Plaintiff presented evidence that he injured his right knee in the collision with the pickup truck and, as a result, he will eventually require a total knee replacement. Plaintiff also presented evidence that, following the total knee replacement, he will be unable to continue working as a train conductor.
On appeal, defendant argues the trial court erred by refusing to allow it to present evidence that plaintiff has the option of transferring to engineer service. As an engineer, plaintiff would earn at least as much money as he makes as a conductor and undergo less physical stress on his knee, thereby extending his work life. Defendant contends that if the trial court had admitted said evidence, the jury would have awarded plaintiff less than $150,000 for future loss of earnings.
We find no error. In an offer of proof, plaintiff testified he has 25 years seniority in his present position, as a result of which he can pick and choose the jobs he desires to work. A transfer to engineer service would be like starting over, resulting in an immediate 10% loss of his salary for six months and the loss of his elected position with the United Transportation Union, which pays about $5,500. Further, a transfer could result in relocation, the loss of his wife's job, and additional expenses.
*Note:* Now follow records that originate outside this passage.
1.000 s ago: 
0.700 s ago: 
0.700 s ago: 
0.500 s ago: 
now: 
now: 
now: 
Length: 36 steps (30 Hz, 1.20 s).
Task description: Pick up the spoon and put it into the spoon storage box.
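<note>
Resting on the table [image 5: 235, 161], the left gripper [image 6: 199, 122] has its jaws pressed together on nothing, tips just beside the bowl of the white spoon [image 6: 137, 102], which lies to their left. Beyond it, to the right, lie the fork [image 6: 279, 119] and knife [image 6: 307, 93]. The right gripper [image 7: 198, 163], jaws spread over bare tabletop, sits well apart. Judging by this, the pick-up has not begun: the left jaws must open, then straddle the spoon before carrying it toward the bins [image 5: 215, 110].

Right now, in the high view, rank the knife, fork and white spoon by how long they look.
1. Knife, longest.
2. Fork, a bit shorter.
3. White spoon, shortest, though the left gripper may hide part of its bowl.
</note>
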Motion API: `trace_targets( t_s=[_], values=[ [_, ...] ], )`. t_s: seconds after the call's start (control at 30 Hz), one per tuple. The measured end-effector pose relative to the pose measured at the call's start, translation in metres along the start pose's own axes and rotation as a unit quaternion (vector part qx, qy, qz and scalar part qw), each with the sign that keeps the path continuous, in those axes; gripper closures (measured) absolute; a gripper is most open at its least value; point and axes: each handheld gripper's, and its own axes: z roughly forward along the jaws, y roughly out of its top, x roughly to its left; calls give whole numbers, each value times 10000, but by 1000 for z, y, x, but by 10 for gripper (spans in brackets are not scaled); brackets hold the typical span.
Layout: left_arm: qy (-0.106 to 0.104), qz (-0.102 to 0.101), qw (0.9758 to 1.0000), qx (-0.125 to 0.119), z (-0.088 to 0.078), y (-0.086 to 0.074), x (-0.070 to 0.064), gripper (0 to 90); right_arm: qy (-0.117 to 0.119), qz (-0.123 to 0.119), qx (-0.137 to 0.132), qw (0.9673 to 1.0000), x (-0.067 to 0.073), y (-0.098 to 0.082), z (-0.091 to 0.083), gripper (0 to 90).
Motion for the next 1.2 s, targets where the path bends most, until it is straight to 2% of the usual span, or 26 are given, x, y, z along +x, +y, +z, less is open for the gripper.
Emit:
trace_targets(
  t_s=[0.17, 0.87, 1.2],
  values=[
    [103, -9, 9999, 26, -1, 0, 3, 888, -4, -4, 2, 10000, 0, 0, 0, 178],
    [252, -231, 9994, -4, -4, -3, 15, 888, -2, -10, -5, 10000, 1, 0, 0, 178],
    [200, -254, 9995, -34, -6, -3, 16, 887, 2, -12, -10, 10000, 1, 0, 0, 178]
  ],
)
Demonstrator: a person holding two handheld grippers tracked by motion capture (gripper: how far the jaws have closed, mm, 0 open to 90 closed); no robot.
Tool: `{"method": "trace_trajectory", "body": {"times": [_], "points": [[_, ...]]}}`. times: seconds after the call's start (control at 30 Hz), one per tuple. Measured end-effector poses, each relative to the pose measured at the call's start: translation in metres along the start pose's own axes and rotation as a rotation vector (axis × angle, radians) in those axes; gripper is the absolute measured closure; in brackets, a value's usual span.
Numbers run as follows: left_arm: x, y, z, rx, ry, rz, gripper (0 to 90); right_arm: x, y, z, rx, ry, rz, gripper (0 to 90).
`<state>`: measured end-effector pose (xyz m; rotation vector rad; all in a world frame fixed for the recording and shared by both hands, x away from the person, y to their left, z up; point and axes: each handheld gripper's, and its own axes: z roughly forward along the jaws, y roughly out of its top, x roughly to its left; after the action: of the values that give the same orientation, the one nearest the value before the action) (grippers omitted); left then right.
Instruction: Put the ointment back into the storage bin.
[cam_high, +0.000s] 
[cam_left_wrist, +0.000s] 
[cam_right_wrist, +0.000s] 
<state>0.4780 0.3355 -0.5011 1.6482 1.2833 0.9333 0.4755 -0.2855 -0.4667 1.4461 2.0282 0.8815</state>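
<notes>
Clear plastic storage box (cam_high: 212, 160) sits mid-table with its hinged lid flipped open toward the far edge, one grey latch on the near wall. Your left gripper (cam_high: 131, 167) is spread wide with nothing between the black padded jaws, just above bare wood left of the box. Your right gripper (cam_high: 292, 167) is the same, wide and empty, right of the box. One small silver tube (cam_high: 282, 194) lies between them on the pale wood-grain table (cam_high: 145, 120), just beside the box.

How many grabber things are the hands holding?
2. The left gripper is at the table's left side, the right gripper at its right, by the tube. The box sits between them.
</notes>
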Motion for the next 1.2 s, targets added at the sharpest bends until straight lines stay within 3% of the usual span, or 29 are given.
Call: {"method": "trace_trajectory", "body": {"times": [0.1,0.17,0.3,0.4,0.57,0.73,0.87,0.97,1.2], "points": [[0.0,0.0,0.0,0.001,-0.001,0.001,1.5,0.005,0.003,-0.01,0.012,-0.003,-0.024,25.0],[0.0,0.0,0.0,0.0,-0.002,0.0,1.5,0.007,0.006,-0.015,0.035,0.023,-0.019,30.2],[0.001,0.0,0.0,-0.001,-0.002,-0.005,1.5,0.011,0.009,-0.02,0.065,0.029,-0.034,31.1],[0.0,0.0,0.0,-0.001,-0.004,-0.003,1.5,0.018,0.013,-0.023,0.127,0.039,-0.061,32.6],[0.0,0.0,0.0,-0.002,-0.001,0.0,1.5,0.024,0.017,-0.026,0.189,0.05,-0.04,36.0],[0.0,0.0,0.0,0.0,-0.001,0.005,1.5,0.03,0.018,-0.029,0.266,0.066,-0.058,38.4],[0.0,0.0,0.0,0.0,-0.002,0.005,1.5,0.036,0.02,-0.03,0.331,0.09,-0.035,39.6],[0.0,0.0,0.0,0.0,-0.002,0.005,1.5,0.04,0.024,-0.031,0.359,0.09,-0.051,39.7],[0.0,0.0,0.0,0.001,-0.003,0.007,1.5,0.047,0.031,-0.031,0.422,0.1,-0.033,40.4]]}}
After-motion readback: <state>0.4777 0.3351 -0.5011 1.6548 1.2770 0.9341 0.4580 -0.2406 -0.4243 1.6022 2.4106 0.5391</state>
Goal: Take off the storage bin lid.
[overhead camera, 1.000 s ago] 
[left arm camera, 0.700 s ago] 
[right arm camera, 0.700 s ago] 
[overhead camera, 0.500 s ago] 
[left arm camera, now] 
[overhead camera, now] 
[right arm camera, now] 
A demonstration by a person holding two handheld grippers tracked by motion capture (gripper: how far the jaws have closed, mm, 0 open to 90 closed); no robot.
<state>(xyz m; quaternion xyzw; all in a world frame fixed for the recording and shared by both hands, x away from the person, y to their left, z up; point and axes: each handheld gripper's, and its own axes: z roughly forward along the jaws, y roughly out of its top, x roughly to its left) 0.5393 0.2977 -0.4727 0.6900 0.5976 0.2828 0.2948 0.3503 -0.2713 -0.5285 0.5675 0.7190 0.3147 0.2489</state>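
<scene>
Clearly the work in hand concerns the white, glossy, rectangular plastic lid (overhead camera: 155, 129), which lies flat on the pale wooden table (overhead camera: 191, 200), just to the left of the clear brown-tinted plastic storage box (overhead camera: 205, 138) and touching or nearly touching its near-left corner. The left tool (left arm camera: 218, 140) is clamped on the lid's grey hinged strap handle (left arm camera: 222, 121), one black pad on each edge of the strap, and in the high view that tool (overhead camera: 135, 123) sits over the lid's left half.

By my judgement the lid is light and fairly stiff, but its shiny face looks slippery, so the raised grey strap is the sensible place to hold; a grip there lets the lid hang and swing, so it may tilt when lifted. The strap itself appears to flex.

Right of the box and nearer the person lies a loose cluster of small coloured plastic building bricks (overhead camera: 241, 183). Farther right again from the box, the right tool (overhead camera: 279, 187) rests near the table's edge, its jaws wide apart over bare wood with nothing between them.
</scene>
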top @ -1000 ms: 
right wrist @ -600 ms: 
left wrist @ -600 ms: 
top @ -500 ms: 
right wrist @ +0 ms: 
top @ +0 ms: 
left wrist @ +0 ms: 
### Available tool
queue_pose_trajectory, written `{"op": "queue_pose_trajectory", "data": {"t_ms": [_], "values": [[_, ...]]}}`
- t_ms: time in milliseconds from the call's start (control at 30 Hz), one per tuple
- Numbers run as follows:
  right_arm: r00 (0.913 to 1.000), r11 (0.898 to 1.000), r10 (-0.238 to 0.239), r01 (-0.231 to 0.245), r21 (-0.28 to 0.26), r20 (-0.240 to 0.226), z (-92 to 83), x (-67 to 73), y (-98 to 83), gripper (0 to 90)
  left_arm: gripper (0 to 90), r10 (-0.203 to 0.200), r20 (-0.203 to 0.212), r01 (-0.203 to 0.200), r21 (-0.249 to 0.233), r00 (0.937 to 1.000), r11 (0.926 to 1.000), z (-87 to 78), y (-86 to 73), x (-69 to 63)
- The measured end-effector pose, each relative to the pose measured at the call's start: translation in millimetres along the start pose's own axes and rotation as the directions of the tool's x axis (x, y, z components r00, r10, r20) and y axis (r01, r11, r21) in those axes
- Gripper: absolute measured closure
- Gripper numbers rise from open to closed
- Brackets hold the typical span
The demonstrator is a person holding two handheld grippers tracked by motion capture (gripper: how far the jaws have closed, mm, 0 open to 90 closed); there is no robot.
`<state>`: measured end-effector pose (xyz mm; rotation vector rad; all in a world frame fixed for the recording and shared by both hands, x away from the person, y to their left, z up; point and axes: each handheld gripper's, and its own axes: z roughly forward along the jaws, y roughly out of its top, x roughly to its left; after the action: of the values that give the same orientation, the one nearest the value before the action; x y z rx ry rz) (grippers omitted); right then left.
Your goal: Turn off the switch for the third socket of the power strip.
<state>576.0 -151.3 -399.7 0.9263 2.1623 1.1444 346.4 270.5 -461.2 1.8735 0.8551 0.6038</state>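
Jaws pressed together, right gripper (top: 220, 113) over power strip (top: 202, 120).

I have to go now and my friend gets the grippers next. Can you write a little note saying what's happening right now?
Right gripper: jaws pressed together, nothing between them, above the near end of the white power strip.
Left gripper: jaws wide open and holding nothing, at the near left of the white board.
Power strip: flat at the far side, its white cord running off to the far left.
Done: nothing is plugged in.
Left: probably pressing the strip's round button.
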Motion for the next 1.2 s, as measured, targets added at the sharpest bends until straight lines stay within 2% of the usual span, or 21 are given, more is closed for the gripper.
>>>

Under these circumstances, plaintiff is not required to leave his job as conductor and take the engineering position. See Restatement (Second) of Torts § 9l8, Comment j, at 506 (1979) (plaintiff is not obligated to surrender a right of substantial value in order to minimize loss). Accordingly, the trial court did not err by refusing to allow defendant to present evidence regarding plaintiff's option of transferring from conductor to engineer.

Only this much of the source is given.